- THE PROBLEM -
All lines below containing the string "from" are to be copied.

- AVAILABLE DATA -
┄┄┄┄┄┄

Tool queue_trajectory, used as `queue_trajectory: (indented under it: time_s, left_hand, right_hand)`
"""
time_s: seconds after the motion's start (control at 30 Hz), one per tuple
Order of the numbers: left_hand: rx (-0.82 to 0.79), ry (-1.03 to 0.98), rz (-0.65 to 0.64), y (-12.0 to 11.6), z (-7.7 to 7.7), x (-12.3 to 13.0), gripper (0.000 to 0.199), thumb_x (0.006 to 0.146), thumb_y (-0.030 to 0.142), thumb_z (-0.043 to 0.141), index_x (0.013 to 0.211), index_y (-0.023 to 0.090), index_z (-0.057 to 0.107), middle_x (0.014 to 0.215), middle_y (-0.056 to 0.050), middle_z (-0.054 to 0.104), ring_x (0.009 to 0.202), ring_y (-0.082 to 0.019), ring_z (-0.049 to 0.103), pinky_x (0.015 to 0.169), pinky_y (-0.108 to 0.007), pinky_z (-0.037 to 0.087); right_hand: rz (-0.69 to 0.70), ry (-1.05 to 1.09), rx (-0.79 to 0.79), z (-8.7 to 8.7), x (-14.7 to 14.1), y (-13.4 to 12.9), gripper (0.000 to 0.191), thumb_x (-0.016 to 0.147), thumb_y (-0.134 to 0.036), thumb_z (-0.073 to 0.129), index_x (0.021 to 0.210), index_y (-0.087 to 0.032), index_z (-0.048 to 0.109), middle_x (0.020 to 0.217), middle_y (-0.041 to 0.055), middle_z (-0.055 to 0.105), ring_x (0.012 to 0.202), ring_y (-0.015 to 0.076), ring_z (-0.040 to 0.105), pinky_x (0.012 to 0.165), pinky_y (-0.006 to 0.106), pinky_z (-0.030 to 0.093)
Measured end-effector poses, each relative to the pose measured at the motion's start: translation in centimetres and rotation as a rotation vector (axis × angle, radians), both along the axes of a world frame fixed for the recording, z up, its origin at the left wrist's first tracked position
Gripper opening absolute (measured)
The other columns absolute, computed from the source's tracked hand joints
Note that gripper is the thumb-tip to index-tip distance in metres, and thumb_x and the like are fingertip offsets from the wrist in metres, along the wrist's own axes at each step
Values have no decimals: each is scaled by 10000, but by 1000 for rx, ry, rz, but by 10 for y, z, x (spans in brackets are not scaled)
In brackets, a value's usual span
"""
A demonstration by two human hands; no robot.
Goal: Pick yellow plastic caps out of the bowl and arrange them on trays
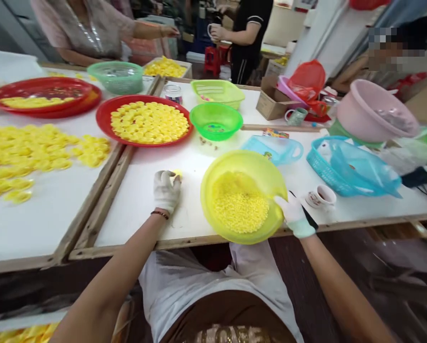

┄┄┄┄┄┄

- RESPONSE AREA -
The other columns absolute, computed from the source's tracked hand joints
Note that gripper is the thumb-tip to index-tip distance in metres, and thumb_x and the like are fingertip offsets from the wrist in metres, along the wrist's own axes at each step

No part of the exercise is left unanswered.